**What is required:** Reproduce the following data exactly, minus any images.

**Data provided:**
----------------
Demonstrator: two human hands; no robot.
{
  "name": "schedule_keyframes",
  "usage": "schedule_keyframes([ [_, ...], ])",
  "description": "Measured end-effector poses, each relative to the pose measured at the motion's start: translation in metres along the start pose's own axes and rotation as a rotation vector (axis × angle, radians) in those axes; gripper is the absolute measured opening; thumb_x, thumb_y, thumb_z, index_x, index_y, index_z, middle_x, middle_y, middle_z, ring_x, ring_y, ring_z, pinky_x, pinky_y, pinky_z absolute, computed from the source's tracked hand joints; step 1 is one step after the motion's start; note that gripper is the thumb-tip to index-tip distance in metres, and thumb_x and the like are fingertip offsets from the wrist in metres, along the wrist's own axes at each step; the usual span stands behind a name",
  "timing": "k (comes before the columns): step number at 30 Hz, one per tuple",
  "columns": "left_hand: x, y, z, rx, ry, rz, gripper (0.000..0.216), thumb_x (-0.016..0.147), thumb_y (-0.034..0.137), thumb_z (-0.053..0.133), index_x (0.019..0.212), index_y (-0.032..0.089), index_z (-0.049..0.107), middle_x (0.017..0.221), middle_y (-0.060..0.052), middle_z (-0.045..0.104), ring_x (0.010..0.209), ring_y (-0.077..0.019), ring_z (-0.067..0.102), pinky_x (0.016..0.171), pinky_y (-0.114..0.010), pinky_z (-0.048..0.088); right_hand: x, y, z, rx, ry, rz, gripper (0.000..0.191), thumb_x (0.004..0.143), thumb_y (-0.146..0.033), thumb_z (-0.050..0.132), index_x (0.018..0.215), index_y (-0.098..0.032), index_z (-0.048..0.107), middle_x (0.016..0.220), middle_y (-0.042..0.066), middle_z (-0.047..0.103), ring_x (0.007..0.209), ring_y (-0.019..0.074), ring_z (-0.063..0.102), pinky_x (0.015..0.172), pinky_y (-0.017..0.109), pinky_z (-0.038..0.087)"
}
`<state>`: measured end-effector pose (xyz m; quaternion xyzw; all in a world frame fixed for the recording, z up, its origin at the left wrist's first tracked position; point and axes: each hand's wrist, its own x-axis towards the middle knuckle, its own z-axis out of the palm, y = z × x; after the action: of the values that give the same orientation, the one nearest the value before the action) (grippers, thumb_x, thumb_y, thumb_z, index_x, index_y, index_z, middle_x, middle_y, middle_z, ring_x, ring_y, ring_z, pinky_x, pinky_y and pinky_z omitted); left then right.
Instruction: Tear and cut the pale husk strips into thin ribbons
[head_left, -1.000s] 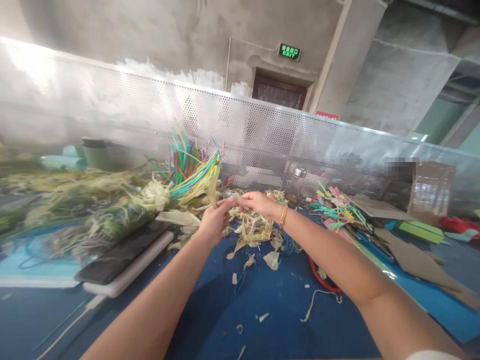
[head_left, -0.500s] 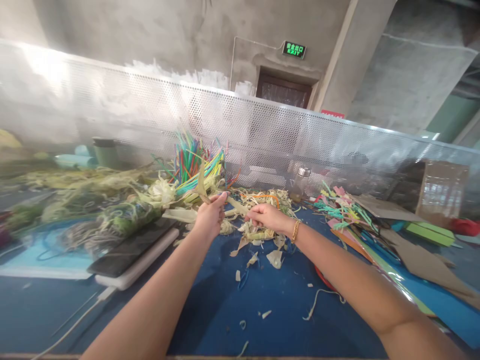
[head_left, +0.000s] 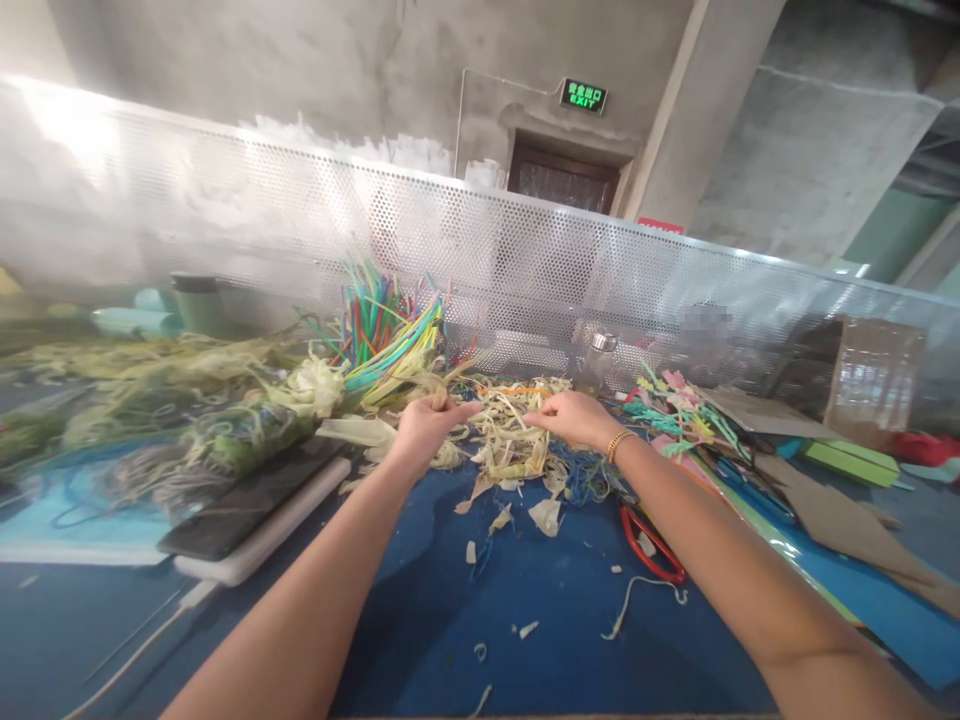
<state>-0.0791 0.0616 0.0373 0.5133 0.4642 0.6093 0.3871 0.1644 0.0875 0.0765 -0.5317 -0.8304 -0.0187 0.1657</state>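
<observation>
My left hand (head_left: 429,428) is closed in a pinch, thumb pointing right, on a pale dried husk strip (head_left: 448,378) that sticks out behind the fingers. My right hand (head_left: 571,416), a gold bracelet at its wrist, has thumb and fingertips pressed together a short way to the right. What those fingers hold, if anything, is too small to make out. Below and between both hands lies a heap of pale husk scraps (head_left: 517,455). Colourful pipe cleaners (head_left: 382,325) stand in a bunch behind my left hand.
Red-handled scissors (head_left: 651,548) lie by my right forearm. Left are a black phone (head_left: 240,510) on a white power bank (head_left: 262,535) and tangled yarn (head_left: 247,440). A glass bottle (head_left: 598,362) stands behind; cardboard (head_left: 825,500) and coloured sheets lie right.
My hands have moved apart, the right one going rightward. The husk strip that stretched between them no longer spans the gap. The red scissor handles have come into fuller view.
</observation>
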Motion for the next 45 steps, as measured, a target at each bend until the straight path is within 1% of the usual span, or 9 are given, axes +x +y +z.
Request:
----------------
**Solution to this problem:**
Demonstrator: two human hands; no robot.
{
  "name": "schedule_keyframes",
  "usage": "schedule_keyframes([ [_, ...], ])",
  "description": "Measured end-effector poses, each relative to the pose measured at the motion's start: translation in metres along the start pose's own axes and rotation as a rotation vector (axis × angle, radians) in those axes; gripper is the absolute measured opening; thumb_x, thumb_y, thumb_z, index_x, index_y, index_z, middle_x, middle_y, middle_z, ring_x, ring_y, ring_z, pinky_x, pinky_y, pinky_z absolute, computed from the source's tracked hand joints; step 1 is one step after the motion's start; note that gripper is the thumb-tip to index-tip distance in metres, and thumb_x and the like are fingertip offsets from the wrist in metres, along the wrist's own axes at each step; the usual span stands behind a name",
  "timing": "k (comes before the columns): step number at 30 Hz, one per tuple",
  "columns": "left_hand: x, y, z, rx, ry, rz, gripper (0.000..0.216), thumb_x (-0.016..0.147), thumb_y (-0.034..0.137), thumb_z (-0.053..0.133), index_x (0.019..0.212), index_y (-0.032..0.089), index_z (-0.049..0.107), middle_x (0.017..0.221), middle_y (-0.060..0.052), middle_z (-0.045..0.104), ring_x (0.010..0.209), ring_y (-0.077..0.019), ring_z (-0.067..0.102), pinky_x (0.016..0.171), pinky_y (-0.114..0.010), pinky_z (-0.048..0.088); right_hand: x, y, z, rx, ry, rz, gripper (0.000..0.191), thumb_x (0.004..0.143), thumb_y (-0.146..0.033), thumb_z (-0.050..0.132), index_x (0.018..0.215), index_y (-0.098..0.032), index_z (-0.048..0.107), middle_x (0.016..0.220), middle_y (-0.042..0.066), middle_z (-0.047..0.103), ring_x (0.007..0.209), ring_y (-0.019..0.074), ring_z (-0.063..0.102), pinky_x (0.015..0.172), pinky_y (-0.017..0.109), pinky_z (-0.038..0.087)"
}
`<state>`: measured end-effector pose (xyz m; quaternion xyzw; all in a world frame fixed for the recording, z up, its origin at the left wrist's first tracked position; point and axes: each hand's wrist, its own x-axis towards the middle knuckle, its own z-axis out of the palm, y = z × x; after the action: of the values that give the same orientation, the one nearest the value before the action) (grippers, thumb_x, thumb_y, thumb_z, index_x, index_y, index_z, middle_x, middle_y, middle_z, ring_x, ring_y, ring_z, pinky_x, pinky_y and pinky_z omitted); left then right.
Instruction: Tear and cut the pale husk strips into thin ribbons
[head_left, -1.000s] 
[head_left, -0.500s] 
[head_left, +0.000s] 
<state>-0.0791 0.0616 0.0373 0.5133 0.4642 0.6093 0.3871 0.1644 0.0875 0.0765 -0.5317 -0.8304 -0.0187 0.1657</state>
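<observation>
My left hand (head_left: 429,428) is closed in a pinch, thumb pointing right, on a pale dried husk strip (head_left: 448,378) that sticks out behind the fingers. My right hand (head_left: 571,416), a gold bracelet at its wrist, has thumb and fingertips pressed together a short way to the right. What those fingers hold, if anything, is too small to make out. Below and between both hands lies a heap of pale husk scraps (head_left: 517,455). Colourful pipe cleaners (head_left: 382,325) stand in a bunch behind my left hand.
Red-handled scissors (head_left: 651,548) lie by my right forearm. Left are a black phone (head_left: 240,510) on a white power bank (head_left: 262,535) and tangled yarn (head_left: 247,440). A glass bottle (head_left: 598,362) stands behind; cardboard (head_left: 825,500) and coloured sheets lie right.
My hands have moved apart, the right one going rightward. The husk strip that stretched between them no longer spans the gap. The red scissor handles have come into fuller view.
</observation>
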Motion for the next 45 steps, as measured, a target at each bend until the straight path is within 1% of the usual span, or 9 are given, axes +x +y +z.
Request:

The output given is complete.